Recorded data:
········

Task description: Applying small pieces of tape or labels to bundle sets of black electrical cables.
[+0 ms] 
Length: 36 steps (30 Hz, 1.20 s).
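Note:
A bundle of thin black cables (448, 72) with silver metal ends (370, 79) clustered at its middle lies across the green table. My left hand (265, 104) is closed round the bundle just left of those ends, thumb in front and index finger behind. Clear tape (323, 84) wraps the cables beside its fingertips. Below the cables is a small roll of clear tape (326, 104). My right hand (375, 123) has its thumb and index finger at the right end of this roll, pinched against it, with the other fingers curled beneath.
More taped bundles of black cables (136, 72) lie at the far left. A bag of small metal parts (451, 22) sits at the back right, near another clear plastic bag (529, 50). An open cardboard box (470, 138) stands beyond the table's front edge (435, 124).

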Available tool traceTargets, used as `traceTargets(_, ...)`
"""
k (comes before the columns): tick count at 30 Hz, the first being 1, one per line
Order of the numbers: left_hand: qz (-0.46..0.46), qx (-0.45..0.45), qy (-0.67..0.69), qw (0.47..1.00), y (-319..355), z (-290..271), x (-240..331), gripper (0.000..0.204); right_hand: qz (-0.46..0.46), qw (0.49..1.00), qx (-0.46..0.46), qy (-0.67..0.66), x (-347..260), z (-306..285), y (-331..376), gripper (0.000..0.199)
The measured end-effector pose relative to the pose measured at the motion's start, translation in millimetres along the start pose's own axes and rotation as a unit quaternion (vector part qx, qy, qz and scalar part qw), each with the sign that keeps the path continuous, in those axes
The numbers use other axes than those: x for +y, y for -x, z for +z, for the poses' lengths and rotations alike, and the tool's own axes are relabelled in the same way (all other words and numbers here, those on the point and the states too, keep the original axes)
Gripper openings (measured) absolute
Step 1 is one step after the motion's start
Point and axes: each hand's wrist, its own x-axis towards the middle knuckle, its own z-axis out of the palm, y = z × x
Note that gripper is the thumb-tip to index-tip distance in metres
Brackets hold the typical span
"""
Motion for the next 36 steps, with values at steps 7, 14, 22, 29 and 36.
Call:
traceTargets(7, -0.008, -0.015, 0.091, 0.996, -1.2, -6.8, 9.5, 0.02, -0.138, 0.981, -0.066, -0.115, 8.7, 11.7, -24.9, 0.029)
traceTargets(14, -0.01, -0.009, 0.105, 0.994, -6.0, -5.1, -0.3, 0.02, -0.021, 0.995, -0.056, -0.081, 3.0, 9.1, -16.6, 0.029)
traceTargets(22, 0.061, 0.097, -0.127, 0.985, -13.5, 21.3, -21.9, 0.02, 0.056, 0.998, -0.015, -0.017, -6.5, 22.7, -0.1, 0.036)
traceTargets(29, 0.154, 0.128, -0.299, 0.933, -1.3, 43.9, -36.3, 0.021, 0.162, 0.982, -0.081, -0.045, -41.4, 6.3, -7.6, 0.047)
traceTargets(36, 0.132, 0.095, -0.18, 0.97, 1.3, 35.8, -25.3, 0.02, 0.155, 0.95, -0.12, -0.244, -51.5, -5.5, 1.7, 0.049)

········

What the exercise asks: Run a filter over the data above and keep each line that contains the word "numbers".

Result of the exercise:
Order of the numbers: left_hand: qz (-0.46..0.46), qx (-0.45..0.45), qy (-0.67..0.69), qw (0.47..1.00), y (-319..355), z (-290..271), x (-240..331), gripper (0.000..0.204); right_hand: qz (-0.46..0.46), qw (0.49..1.00), qx (-0.46..0.46), qy (-0.67..0.66), x (-347..260), z (-306..285), y (-331..376), gripper (0.000..0.199)
The numbers use other axes than those: x for +y, y for -x, z for +z, for the poses' lengths and rotations alike, and the tool's own axes are relabelled in the same way (all other words and numbers here, those on the point and the states too, keep the original axes)

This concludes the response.